Word for word, retype the first line of the records and every following line through the one containing "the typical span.".

THE RECORDS =
[Start of section]

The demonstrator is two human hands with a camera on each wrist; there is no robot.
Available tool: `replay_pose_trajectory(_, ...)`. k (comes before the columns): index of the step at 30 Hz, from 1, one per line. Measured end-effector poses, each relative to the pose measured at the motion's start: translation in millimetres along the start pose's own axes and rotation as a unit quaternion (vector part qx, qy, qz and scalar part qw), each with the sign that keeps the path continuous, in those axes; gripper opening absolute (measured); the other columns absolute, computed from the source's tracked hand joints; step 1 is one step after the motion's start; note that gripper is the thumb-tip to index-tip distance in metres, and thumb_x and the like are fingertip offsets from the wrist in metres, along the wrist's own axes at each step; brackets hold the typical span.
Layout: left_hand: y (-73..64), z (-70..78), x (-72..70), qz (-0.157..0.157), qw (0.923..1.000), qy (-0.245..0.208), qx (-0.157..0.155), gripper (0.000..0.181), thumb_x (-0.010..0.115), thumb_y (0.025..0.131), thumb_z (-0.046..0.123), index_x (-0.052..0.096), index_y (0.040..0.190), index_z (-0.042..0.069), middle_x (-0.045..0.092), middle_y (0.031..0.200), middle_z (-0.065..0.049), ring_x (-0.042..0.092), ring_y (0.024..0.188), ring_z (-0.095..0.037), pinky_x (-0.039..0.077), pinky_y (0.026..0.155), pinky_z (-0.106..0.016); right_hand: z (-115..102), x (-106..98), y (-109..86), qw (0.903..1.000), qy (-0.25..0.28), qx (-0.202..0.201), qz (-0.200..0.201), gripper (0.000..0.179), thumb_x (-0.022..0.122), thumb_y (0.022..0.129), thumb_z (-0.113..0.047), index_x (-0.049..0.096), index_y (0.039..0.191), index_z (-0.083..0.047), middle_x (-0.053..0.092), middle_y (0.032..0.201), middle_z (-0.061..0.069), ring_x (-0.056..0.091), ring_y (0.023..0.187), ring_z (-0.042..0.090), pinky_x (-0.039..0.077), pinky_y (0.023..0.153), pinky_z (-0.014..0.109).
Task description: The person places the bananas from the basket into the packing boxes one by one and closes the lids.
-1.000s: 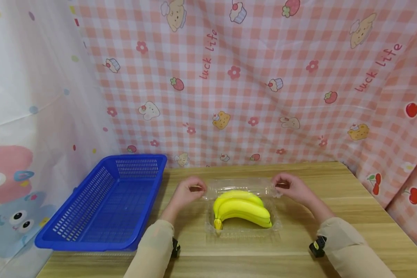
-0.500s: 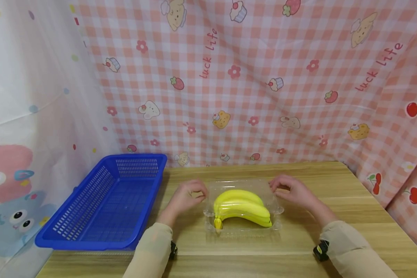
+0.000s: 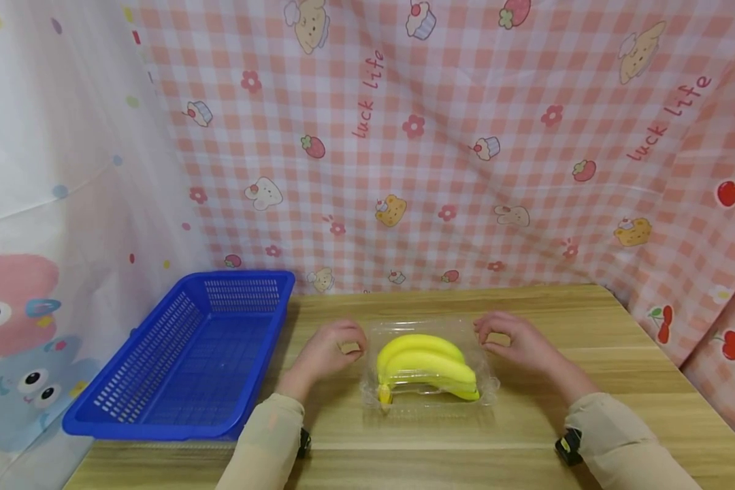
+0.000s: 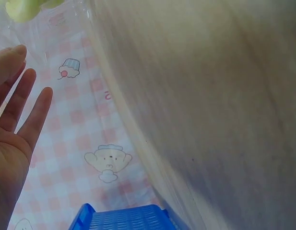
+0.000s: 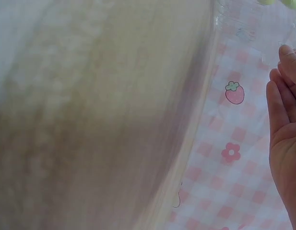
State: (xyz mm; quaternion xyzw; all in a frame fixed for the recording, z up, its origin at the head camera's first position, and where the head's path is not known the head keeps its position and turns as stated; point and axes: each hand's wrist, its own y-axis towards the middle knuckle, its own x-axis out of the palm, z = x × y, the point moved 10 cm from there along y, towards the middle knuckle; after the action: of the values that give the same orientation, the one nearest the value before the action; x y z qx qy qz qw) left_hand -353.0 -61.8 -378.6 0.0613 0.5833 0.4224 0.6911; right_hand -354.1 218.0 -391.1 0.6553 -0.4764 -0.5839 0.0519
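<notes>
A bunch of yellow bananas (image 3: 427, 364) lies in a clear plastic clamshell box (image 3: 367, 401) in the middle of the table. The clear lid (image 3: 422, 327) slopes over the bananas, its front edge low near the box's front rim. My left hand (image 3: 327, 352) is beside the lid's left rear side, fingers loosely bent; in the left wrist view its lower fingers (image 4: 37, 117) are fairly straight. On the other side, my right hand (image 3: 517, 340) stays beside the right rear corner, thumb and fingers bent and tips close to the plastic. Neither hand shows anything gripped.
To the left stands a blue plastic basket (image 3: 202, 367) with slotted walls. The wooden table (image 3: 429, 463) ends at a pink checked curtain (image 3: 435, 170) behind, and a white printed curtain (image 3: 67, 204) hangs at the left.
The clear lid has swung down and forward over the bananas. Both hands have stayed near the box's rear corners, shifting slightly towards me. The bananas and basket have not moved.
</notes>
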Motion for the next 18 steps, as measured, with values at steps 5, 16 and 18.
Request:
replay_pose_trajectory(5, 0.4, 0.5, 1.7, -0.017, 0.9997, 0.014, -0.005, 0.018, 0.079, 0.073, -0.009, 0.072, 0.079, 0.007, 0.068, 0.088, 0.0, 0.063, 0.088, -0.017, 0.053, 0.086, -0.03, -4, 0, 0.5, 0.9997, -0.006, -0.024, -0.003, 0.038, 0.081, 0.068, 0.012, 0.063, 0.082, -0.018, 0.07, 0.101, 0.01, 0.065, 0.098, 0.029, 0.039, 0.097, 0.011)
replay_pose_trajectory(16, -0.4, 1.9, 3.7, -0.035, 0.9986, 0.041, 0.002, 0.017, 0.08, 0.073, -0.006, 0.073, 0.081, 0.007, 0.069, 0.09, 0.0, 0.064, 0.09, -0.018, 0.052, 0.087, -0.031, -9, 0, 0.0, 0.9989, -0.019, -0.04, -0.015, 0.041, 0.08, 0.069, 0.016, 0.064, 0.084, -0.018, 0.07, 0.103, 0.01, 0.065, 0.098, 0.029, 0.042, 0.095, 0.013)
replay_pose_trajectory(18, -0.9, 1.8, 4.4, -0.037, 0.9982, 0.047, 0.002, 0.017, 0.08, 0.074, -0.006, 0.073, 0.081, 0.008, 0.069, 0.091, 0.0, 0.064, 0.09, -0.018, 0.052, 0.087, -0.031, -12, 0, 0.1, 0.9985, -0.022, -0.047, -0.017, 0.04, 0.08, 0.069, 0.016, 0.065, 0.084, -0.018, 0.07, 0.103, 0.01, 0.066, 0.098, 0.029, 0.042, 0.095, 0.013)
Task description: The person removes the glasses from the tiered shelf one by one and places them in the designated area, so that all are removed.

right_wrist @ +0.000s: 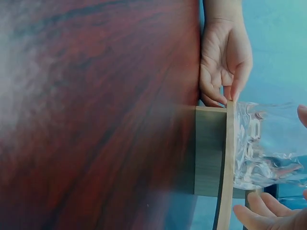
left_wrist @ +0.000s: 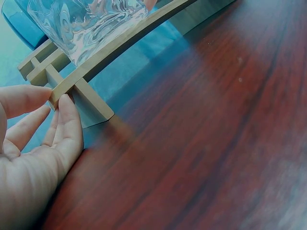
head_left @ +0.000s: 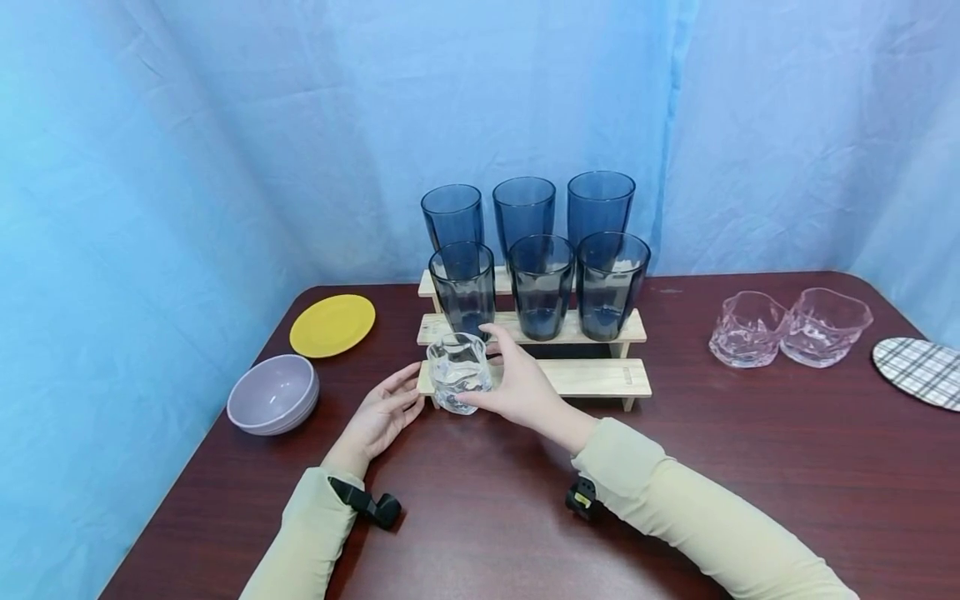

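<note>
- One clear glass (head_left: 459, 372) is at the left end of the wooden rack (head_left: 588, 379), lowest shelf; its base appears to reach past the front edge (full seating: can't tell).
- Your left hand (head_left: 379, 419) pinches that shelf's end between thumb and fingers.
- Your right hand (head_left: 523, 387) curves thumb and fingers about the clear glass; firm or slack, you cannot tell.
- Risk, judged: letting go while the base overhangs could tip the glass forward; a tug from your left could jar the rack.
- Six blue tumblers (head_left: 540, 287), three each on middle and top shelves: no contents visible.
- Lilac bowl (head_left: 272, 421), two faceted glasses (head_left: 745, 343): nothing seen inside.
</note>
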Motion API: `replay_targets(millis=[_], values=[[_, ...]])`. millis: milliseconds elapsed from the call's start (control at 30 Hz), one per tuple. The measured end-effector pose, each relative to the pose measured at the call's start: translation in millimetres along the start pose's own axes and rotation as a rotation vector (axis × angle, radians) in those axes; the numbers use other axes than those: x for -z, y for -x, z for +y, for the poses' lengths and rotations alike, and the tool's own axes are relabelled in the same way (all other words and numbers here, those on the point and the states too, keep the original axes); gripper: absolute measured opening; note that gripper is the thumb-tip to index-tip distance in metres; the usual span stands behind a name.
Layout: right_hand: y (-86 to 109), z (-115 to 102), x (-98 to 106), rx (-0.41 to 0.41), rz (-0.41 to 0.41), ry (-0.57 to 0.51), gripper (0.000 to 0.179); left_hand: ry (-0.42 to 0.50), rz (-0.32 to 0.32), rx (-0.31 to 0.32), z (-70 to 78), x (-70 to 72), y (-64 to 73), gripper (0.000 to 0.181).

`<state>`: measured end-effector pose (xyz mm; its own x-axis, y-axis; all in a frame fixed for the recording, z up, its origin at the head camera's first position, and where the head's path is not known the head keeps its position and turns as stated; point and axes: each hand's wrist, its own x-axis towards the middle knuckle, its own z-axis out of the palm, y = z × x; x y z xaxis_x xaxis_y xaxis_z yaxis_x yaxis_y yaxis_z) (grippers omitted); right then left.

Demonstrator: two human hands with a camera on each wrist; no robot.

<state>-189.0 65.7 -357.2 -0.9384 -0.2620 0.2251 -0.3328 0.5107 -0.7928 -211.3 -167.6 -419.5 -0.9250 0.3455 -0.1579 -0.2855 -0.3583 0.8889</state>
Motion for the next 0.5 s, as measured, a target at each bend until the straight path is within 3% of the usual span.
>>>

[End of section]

ANSWER BOX =
The demonstrator is two human hands with a camera on each wrist; there is no robot.
Available tool: `replay_pose_trajectory(_, ...)`. k (comes before the columns): index of the step at 30 Hz, from 1, one per line. Measured end-effector poses, each relative to the pose measured at the motion's start: translation in millimetres along the start pose's own axes and rotation as a unit quaternion (vector part qx, qy, qz and scalar part qw), each with the sign that keeps the path continuous, in those axes; gripper opening absolute (measured); the other columns absolute, computed from the source's tracked hand joints; step 1 is one step after the motion's start; note that gripper is the thumb-tip to index-tip distance in metres, and thumb_x and the like are fingertip offsets from the wrist in metres, along the wrist's own axes at each step; brackets hold the typical span.

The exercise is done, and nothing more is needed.